» **ASSIGNMENT**: Return each record verbatim, images excluded.

» **PROVIDED INFORMATION**:
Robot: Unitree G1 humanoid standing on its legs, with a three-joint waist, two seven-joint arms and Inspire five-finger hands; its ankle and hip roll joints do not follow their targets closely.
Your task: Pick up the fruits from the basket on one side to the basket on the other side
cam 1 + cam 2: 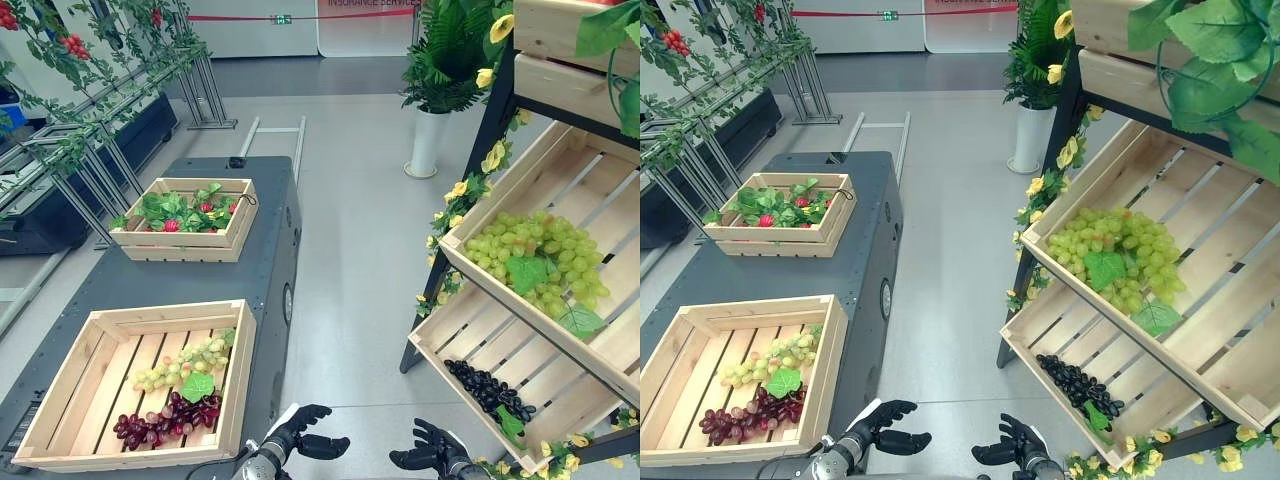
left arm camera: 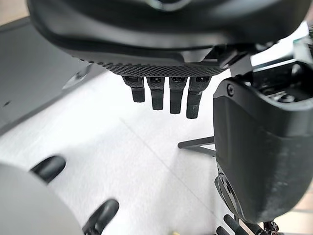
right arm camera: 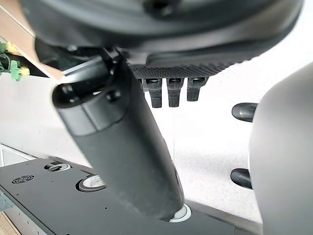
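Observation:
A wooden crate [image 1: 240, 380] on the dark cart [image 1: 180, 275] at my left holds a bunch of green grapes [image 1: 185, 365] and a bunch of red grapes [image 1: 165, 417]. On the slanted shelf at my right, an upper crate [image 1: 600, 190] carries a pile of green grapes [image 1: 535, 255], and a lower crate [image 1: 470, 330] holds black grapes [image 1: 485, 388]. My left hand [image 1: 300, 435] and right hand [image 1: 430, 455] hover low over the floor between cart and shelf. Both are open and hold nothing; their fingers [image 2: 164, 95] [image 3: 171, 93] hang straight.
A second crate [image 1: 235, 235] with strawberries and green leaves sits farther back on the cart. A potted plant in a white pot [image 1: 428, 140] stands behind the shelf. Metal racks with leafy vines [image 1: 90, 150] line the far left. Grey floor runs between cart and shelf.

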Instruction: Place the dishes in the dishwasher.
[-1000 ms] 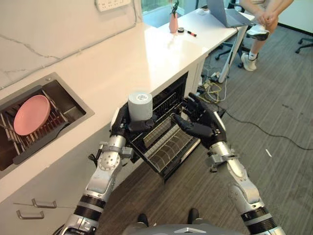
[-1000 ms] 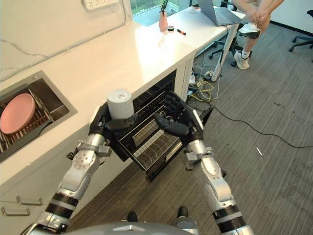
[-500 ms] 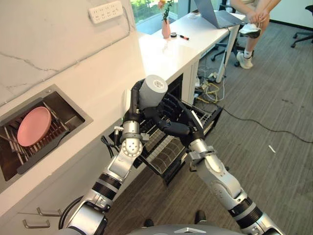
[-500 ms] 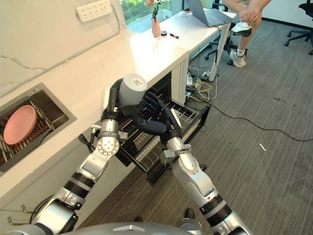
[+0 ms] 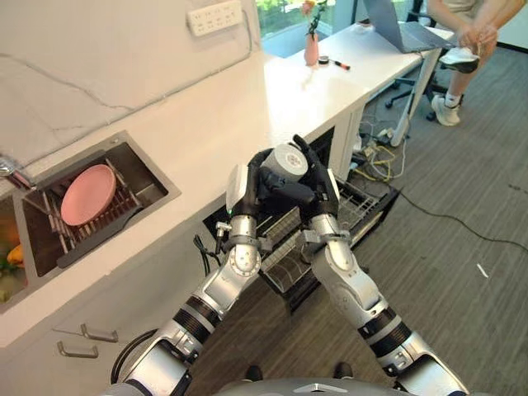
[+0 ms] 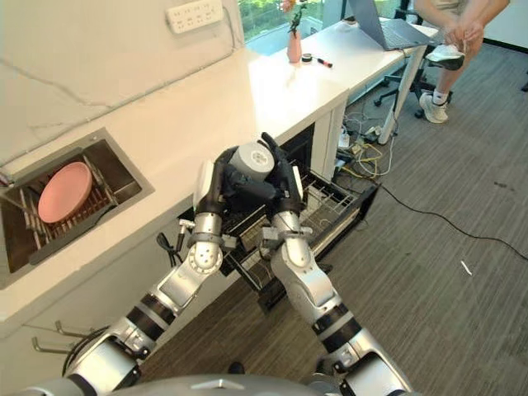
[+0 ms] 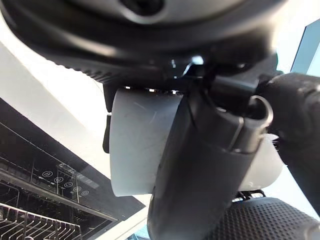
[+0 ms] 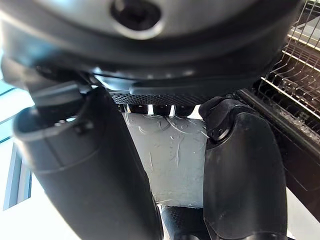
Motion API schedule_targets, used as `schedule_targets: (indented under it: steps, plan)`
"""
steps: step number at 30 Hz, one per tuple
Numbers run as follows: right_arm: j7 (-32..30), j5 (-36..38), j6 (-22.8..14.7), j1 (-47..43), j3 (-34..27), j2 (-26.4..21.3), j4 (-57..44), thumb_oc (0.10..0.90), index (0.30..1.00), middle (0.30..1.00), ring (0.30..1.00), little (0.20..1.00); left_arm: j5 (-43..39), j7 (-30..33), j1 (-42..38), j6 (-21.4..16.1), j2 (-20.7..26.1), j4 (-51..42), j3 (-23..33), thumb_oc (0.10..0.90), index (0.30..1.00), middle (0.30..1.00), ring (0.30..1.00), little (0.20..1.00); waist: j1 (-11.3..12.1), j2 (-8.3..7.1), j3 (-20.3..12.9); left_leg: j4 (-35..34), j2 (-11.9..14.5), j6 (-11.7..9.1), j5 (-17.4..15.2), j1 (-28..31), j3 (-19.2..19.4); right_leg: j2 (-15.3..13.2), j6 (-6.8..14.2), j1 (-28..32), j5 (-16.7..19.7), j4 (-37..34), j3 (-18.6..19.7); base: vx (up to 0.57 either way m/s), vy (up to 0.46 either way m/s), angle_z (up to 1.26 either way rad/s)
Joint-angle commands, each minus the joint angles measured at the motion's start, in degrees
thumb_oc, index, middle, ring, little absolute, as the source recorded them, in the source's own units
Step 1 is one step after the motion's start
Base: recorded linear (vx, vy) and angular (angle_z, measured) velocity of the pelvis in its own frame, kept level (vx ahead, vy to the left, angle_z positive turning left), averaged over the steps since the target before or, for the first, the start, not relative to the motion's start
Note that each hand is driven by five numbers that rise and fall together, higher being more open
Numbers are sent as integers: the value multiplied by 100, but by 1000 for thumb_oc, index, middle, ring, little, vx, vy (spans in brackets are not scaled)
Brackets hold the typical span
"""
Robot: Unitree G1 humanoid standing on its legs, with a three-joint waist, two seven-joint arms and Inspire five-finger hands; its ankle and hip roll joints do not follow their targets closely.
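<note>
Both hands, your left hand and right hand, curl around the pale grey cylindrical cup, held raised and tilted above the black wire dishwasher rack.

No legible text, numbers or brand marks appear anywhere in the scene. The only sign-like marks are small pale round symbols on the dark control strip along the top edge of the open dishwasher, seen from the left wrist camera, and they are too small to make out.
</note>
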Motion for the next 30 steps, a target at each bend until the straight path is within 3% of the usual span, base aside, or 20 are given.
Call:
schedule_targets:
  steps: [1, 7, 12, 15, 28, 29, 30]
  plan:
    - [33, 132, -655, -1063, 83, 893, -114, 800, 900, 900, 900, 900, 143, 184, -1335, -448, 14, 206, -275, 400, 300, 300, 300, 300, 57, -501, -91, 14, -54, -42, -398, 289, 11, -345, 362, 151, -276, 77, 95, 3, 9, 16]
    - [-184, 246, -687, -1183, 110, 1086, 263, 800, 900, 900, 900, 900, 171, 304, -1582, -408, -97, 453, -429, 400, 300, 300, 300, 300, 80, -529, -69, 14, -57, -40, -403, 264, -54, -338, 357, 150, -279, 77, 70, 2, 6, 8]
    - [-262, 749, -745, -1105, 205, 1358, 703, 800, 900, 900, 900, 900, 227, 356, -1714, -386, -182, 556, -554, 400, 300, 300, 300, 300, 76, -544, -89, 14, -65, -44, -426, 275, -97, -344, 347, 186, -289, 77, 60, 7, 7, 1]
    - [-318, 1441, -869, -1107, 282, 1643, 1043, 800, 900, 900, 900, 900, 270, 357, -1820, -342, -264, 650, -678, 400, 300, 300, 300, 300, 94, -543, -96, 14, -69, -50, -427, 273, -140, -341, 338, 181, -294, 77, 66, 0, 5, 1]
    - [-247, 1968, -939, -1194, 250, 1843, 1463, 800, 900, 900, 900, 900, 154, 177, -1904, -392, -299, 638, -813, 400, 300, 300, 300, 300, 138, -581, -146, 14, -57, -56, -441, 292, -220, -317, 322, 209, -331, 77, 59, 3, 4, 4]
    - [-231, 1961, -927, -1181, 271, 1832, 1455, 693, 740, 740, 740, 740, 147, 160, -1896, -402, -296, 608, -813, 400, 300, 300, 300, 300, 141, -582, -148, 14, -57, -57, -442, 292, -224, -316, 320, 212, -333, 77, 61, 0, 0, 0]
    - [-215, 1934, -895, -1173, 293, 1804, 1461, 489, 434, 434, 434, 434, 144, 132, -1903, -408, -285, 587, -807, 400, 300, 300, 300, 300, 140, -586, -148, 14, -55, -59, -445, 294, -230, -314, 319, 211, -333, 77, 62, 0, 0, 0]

» **YOUR RESPONSE**:
Robot: Unitree G1 humanoid standing on its legs, with a three-joint waist, two seven-joint arms and Inspire five-finger hands; its ankle and hip roll joints do not follow their targets closely.
Your task: Pick up the fruits from the basket on one side to the basket on the other side
cam 1 + cam 2: 
left arm camera: 
right arm camera: 
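Observation:
A wooden crate [image 1: 240, 380] on the dark cart [image 1: 180, 275] at my left holds a bunch of green grapes [image 1: 185, 365] and a bunch of red grapes [image 1: 165, 417]. On the slanted shelf at my right, an upper crate [image 1: 600, 190] carries a pile of green grapes [image 1: 535, 255], and a lower crate [image 1: 470, 330] holds black grapes [image 1: 485, 388]. My left hand [image 1: 300, 435] and right hand [image 1: 430, 455] hover low over the floor between cart and shelf. Both are open and hold nothing; their fingers [image 2: 164, 95] [image 3: 171, 93] hang straight.
A second crate [image 1: 235, 235] with strawberries and green leaves sits farther back on the cart. A potted plant in a white pot [image 1: 428, 140] stands behind the shelf. Metal racks with leafy vines [image 1: 90, 150] line the far left. Grey floor runs between cart and shelf.
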
Instruction: Place the dishes in the dishwasher.
[-1000 ms] 
[-1000 ms] 
[-500 ms] 
[-500 ms] 
[+0 ms] 
[+0 ms] 
[+0 ms] 
[+0 ms] 
Motion API schedule_targets, used as `schedule_targets: (indented under it: steps, plan)`
"""
steps: step number at 30 Hz, one per tuple
Numbers run as follows: right_arm: j7 (-32..30), j5 (-36..38), j6 (-22.8..14.7), j1 (-47..43), j3 (-34..27), j2 (-26.4..21.3), j4 (-57..44), thumb_oc (0.10..0.90), index (0.30..1.00), middle (0.30..1.00), ring (0.30..1.00), little (0.20..1.00); left_arm: j5 (-43..39), j7 (-30..33), j1 (-42..38), j6 (-21.4..16.1), j2 (-20.7..26.1), j4 (-51..42), j3 (-23..33), thumb_oc (0.10..0.90), index (0.30..1.00), middle (0.30..1.00), ring (0.30..1.00), little (0.20..1.00); waist: j1 (-11.3..12.1), j2 (-8.3..7.1), j3 (-20.3..12.9); left_leg: j4 (-35..34), j2 (-11.9..14.5), j6 (-11.7..9.1), j5 (-17.4..15.2), j1 (-28..31), j3 (-19.2..19.4); right_leg: j2 (-15.3..13.2), j6 (-6.8..14.2), j1 (-28..32), j5 (-16.7..19.7), j4 (-37..34), j3 (-18.6..19.7); base: vx (up to 0.57 either way m/s), vy (up to 0.46 either way m/s), angle_z (up to 1.26 either way rad/s)
Joint-angle commands, each minus the joint angles measured at the motion's start, in degrees
thumb_oc, index, middle, ring, little absolute, as the source recorded them, in the source's own units
Step 1 is one step after the motion's start
Base: recorded linear (vx, vy) and angular (angle_z, measured) velocity of the pelvis in its own frame, kept level (vx ahead, vy to the left, angle_z positive turning left), averaged over the steps since the target before or, for the first, the start, not relative to the motion's start
Note that each hand is driven by five numbers that rise and fall together, higher being more open
Numbers are sent as integers: the value multiplied by 100, but by 1000 for thumb_oc, index, middle, ring, little, vx, vy (spans in brackets are not scaled)
Brackets hold the typical span
"""
Robot: Unitree G1 humanoid standing on its legs, with a three-joint waist, two seven-joint arms and Inspire five-finger hands; its ankle and hip roll joints do not follow their targets closely.
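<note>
Both hands, your left hand and right hand, curl around the pale grey cylindrical cup, held raised and tilted above the black wire dishwasher rack.

No legible text, numbers or brand marks appear anywhere in the scene. The only sign-like marks are small pale round symbols on the dark control strip along the top edge of the open dishwasher, seen from the left wrist camera, and they are too small to make out.
</note>
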Motion for the next 30 steps, a target at each bend until the straight path is within 3% of the usual span, base aside, or 20 are given.
Call:
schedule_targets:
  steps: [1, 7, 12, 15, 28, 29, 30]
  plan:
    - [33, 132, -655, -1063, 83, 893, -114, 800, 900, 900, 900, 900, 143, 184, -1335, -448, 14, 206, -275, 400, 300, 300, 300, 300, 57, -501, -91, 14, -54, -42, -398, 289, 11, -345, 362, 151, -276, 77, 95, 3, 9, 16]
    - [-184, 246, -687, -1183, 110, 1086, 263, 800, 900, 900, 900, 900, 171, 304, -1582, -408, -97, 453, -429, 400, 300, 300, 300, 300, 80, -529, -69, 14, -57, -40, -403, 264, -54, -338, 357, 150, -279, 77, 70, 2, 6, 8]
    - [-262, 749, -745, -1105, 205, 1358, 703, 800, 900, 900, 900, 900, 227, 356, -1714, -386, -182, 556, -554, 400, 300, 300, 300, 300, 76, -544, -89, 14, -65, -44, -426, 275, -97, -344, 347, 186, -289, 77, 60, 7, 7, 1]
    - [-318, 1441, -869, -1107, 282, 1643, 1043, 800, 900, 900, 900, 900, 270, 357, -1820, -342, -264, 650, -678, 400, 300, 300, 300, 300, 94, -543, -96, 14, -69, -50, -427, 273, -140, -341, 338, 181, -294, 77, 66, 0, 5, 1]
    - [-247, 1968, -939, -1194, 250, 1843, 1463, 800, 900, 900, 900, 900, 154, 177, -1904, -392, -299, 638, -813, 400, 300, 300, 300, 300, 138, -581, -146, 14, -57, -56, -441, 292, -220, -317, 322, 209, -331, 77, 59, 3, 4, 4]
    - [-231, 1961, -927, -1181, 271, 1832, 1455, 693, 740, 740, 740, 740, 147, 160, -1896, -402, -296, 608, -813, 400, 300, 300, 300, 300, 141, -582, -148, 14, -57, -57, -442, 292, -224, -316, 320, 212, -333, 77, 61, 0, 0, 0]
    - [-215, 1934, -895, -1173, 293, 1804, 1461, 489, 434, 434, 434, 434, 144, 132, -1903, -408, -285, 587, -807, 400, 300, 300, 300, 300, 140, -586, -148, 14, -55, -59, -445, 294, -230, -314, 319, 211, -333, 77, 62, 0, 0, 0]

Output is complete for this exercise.